Blog Post

Behind the Build: Code Review 2023

January 4, 2024 code by akhil

As the year comes to a close, we went through data about learners in our community and pulled together some of the greatest highlights of 2023, called Code Review. This is basically a data-driven deep dive into the topics that learners like you connected with, the projects you all worked on, and the courses you spent the most time with this year.

To pull off Code Review, we aggregated anonymized data for our learners to surface the trending tools, topics, and courses over the past year. You can find the full recap and explore more of our findings on the blog, like the top coding courses from 2023, the most popular projects and Docs, and an interview with a learner who’s maintained an eight-year learning streak.

If you’re interested in data science, you might be curious just how we pulled, analyzed, and found stories within this data. Code Review was a cross-departmental collaboration between our product, data, creative, and engineering teams. Ahead, our Product Marketing Lead Donté Ledbetter and Data Analytics Manager JR Waggoner explain how Code Review went from a hackathon idea to a reality.

Learn something new for free

The project: Highlight the progress our learners made in 2023 through data

We wanted to look back and identify the most interesting and entertaining data about our learners’ habits and how they engaged with our learning platform during the past year. “Spotify set the trend back in 2016, so a lot of companies do this sort of thing,” Donté says. “People like to feel like they’re making progress, and this was a good way to show the progress our learners made throughout the year.”

The main tasks our team had to accomplish to create Code Review were:

Gather anonymized data from our data pipeline
Model the data with SQL and dbt (aka data build tool)
Find a creative way to share the findings with our community

Investigation and roadmapping

Donté: “We started talking to the data science team in May to see what this could be like, and if we even had the data available to aggregate and send to people. [My role] was basically just being the project manager; making sure it gets done and doing the legwork upfront to convince people it was worth doing. Once we decided we were going to do this, I gave guidance on its execution and marketing impact.

The idea had been pitched in hackathons for years, so I basically pushed it forward to get it done this year. It’s cool when you get to show people the progress they’ve made, because in edtech, people want to feel like they’re making progress.”

Implementation

JR: “The data team drove most of the technical side of the project. We started out in more of an advisory capacity as Donté and the product team threw out different ideas. Once we moved out of that initial planning phase, we clicked into going out and gathering all of the different assets and metrics. We were kind of just going on an adventure to find the data, throw some basic statistics at it, and see what we could do.

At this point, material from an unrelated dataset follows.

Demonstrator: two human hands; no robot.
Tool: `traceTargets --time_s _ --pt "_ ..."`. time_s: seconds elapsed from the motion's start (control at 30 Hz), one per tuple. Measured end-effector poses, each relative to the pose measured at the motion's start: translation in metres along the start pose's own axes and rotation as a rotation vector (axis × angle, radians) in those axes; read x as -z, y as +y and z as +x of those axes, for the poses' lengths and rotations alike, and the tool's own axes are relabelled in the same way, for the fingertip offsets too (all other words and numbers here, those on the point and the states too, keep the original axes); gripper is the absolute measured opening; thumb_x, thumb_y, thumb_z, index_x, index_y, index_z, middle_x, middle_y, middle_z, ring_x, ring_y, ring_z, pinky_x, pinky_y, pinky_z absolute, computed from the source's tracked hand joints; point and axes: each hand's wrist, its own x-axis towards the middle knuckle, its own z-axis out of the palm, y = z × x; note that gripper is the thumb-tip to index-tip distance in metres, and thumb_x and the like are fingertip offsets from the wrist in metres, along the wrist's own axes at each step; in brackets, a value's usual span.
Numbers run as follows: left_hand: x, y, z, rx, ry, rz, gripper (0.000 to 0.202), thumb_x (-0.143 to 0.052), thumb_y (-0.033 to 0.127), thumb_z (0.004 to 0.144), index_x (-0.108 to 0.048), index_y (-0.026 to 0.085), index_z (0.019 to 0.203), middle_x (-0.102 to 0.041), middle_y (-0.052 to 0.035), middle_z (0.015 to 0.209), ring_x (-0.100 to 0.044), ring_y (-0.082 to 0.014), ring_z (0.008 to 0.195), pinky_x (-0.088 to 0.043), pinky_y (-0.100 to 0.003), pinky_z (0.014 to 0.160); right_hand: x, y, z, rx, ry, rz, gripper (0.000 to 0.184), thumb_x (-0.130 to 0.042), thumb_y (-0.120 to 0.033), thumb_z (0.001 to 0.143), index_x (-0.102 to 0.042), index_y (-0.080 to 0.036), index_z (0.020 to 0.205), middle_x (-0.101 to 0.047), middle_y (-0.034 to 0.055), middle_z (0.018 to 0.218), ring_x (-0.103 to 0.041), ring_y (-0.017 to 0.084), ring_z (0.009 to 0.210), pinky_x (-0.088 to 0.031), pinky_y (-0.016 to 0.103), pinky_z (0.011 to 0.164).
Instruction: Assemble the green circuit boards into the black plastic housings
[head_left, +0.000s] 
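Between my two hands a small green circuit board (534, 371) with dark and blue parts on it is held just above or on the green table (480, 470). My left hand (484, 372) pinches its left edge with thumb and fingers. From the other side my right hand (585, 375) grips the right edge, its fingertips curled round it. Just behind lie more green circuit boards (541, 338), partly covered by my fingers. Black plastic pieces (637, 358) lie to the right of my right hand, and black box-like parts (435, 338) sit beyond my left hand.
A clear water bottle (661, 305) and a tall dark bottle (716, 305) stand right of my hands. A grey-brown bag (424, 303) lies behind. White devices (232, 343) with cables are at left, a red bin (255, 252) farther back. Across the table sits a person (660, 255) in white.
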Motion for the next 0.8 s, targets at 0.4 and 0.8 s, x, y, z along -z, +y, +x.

Some of the things that we were asked for are our bread and butter, things we do every day. But there were some more interesting questions that had never really been asked before. Those questions did require some new data modeling — going out and finding new stuff and figuring out how to work with it. They weren’t super challenging [asks], more ‘how do we answer this question’ than ‘do we have the data for this.’

We have a pretty intricate data pipeline that we use to measure how users like to interact with our site or interact with our content — enrolling in courses, submitting code, working on projects, etc. In some cases, simple SQL queries were all we needed. For the more interesting/complex questions that required more complex data modeling, like those that involved a series of complex interactions over time, we generally turned to dbt. dbt is a great tool for manipulating data and modeling complex data pipelines, and we use it to power most of the analytics at Codecademy. So, dbt is where we did most of the data heavy lifting for this project.”

Troubleshooting

JR: “Data engineering is sometimes very much like traditional software development. Other times, it’s the Wild West. You’re taking this list of metrics or data points that the team has compiled and converting them into what we know from the data.

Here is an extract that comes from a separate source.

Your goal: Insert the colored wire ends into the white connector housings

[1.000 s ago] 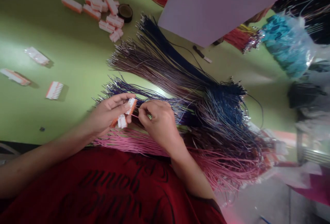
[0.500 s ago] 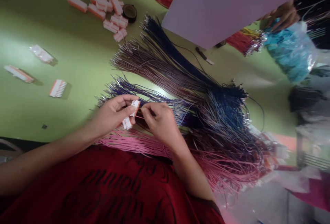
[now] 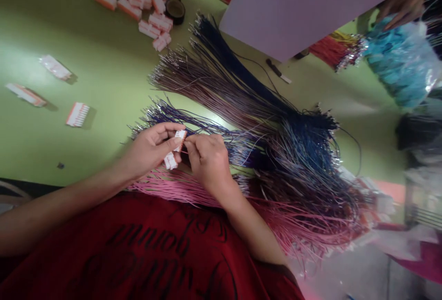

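My left hand point(image 3: 148, 150) grips a small white and orange connector block point(image 3: 174, 149) between thumb and fingers. My right hand point(image 3: 207, 159) is pinched on a thin pink wire, its tip right against the block's end. Both hands hover over a bundle of pink wires point(image 3: 193, 191) at the table's near edge, just in front of a bundle of purple wires point(image 3: 193, 127) with metal tips.
Brown wires point(image 3: 207, 90) and dark blue wires point(image 3: 224, 60) fan across the green table point(image 3: 86, 60). Several orange and white blocks point(image 3: 145, 5) lie at the far left beside a tape roll point(image 3: 175, 9). Another person's hand point(image 3: 400, 5) reaches near a bag of blue parts point(image 3: 397, 65).
My right hand has moved slightly left, closing the pink wire's tip onto the block. The other person's hand has come into view at the top right.
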`<state>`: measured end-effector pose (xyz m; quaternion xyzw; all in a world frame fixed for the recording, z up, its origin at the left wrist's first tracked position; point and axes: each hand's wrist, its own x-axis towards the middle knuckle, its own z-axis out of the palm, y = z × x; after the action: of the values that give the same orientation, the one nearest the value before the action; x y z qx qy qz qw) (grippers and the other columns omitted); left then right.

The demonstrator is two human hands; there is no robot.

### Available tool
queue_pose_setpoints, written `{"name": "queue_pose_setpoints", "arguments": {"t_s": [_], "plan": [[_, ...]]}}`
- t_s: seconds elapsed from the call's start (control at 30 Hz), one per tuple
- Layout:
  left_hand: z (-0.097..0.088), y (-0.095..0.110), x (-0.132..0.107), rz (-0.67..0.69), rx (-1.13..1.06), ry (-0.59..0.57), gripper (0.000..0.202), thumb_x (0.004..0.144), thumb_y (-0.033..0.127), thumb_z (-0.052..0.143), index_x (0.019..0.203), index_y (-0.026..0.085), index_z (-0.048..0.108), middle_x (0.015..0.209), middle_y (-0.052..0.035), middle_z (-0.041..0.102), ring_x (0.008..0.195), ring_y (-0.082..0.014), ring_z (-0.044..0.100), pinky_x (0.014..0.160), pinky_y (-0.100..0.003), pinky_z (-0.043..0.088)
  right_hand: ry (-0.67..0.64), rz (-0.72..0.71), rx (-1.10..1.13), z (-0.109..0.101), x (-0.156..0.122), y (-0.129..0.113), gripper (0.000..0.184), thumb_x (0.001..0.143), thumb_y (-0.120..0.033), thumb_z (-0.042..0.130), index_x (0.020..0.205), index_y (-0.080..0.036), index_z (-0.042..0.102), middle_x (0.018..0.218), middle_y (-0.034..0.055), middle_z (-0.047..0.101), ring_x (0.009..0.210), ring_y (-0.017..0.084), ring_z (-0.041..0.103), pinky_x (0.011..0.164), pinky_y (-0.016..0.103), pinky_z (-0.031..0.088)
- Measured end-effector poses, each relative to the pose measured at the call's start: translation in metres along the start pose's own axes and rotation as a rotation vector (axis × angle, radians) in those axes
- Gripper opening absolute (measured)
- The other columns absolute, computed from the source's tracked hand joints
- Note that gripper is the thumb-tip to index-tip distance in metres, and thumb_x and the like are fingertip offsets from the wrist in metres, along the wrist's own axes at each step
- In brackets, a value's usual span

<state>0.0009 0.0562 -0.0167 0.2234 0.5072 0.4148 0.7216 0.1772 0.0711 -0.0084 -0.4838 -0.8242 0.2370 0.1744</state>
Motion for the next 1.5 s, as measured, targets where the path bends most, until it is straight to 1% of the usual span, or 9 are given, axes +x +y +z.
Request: {"name": "queue_pose_setpoints", "arguments": {"t_s": [0.13, 0.6, 0.8, 0.9, 0.97, 1.07, 1.17, 1.33, 1.5], "plan": [[0.0, 0.001, 0.001, -0.007, -0.015, -0.006, 0.052, 0.073, 0.037, 0.097, 0.112, 0.017, 0.07, 0.077, 0.0022, 0.071, 0.057, -0.0144, 0.068, 0.051, -0.025, 0.054, 0.046, 0.045, 0.054, 0.002, -0.002, 0.005, 0.021, 0.104, -0.017, 0.055, 0.092, -0.022, 0.072, 0.088, 0.0049, 0.081, 0.085, 0.021, 0.071, 0.089, 0.036, 0.042], [0.0, -0.008, 0.0, 0.017, 0.054, 0.044, 0.053, 0.075, 0.044, 0.095, 0.114, 0.018, 0.071, 0.083, -0.0012, 0.073, 0.06, -0.0155, 0.068, 0.053, -0.027, 0.055, 0.025, 0.018, -0.089, 0.004, -0.004, 0.004, 0.024, 0.103, -0.014, 0.053, 0.088, -0.021, 0.07, 0.084, 0.0056, 0.078, 0.082, 0.02, 0.069, 0.083, 0.035, 0.042], [0.001, -0.003, 0.001, -0.016, -0.004, 0.049, 0.055, 0.071, 0.044, 0.099, 0.11, 0.018, 0.071, 0.078, 0.0008, 0.071, 0.057, -0.0155, 0.067, 0.051, -0.027, 0.054, 0.006, 0.006, 0.008, -0.018, 0.005, 0.001, 0.024, 0.099, -0.016, 0.058, 0.082, -0.022, 0.073, 0.082, 0.0042, 0.079, 0.076, 0.018, 0.07, 0.079, 0.032, 0.05], [0.001, 0.001, 0.0, -0.032, -0.032, 0.047, 0.055, 0.069, 0.045, 0.101, 0.106, 0.019, 0.07, 0.076, 0.001, 0.07, 0.056, -0.0163, 0.068, 0.048, -0.026, 0.05, 0.268, 0.119, 0.071, -0.043, 0.031, 0.022, 0.026, 0.102, -0.025, 0.055, 0.093, -0.023, 0.079, 0.088, 0.0038, 0.08, 0.079, 0.019, 0.071, 0.08, 0.033, 0.055], [0.002, 0.002, 0.0, -0.048, -0.028, 0.035, 0.055, 0.071, 0.045, 0.1, 0.107, 0.019, 0.069, 0.075, 0.0011, 0.07, 0.056, -0.0168, 0.068, 0.047, -0.025, 0.049, 0.431, 0.248, -0.048, -0.056, 0.058, 0.049, 0.03, 0.102, -0.024, 0.05, 0.101, -0.022, 0.081, 0.094, 0.0071, 0.08, 0.086, 0.021, 0.071, 0.084, 0.037, 0.056], [0.002, 0.002, -0.001, -0.064, -0.016, 0.016, 0.055, 0.073, 0.047, 0.099, 0.109, 0.019, 0.069, 0.073, 0.002, 0.069, 0.055, -0.0166, 0.067, 0.047, -0.025, 0.048, 0.291, 0.363, -0.311, -0.061, 0.097, 0.096, 0.024, 0.09, -0.015, 0.057, 0.087, -0.019, 0.08, 0.09, 0.0129, 0.078, 0.089, 0.027, 0.07, 0.09, 0.043, 0.054], [0.001, 0.001, 0.0, -0.066, -0.028, 0.004, 0.058, 0.073, 0.049, 0.098, 0.111, 0.018, 0.068, 0.076, 0.0011, 0.07, 0.056, -0.0168, 0.068, 0.048, -0.026, 0.049, 0.206, 0.385, -0.442, -0.053, 0.115, 0.126, 0.025, 0.084, -0.009, 0.055, 0.08, -0.018, 0.078, 0.094, 0.0158, 0.076, 0.097, 0.031, 0.068, 0.095, 0.049, 0.051], [-0.001, 0.0, 0.002, -0.058, -0.046, -0.034, 0.06, 0.073, 0.052, 0.098, 0.112, 0.018, 0.068, 0.071, 0.0004, 0.07, 0.055, -0.0177, 0.067, 0.047, -0.026, 0.047, 0.275, 0.412, -0.426, -0.054, 0.111, 0.134, 0.026, 0.086, -0.012, 0.052, 0.093, -0.019, 0.076, 0.099, 0.0143, 0.077, 0.101, 0.03, 0.068, 0.099, 0.05, 0.049], [0.0, 0.0, 0.001, -0.069, -0.052, -0.021, 0.059, 0.073, 0.052, 0.099, 0.111, 0.018, 0.069, 0.072, 0.0001, 0.07, 0.056, -0.0178, 0.068, 0.048, -0.026, 0.048, 0.567, 0.482, -0.185, -0.084, 0.099, 0.135, 0.019, 0.09, -0.019, 0.052, 0.096, -0.02, 0.07, 0.091, 0.0079, 0.073, 0.089, 0.024, 0.071, 0.089, 0.042, 0.056]]}}
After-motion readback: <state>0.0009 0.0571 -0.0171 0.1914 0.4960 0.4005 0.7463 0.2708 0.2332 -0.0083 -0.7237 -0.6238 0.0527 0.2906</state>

For the most part, we know where to find the data points we want to find. From there, we got into the more technical part of writing whatever code we needed to write to make sense of the data, making sure we captured all of the metrics, checked all the boxes, and brought it all together into a single, easy to consume model for the project.

We wanted to explore a couple of opportunities in areas we’ve never been before, but the value of doing so would have to far outweigh the lift required. We understand a lot about how learners engage in the learning environment — what they submit, how long they spend on different tasks, etc. —  but even today, there are still some aspects of how users interact with our content that we’ve never explored.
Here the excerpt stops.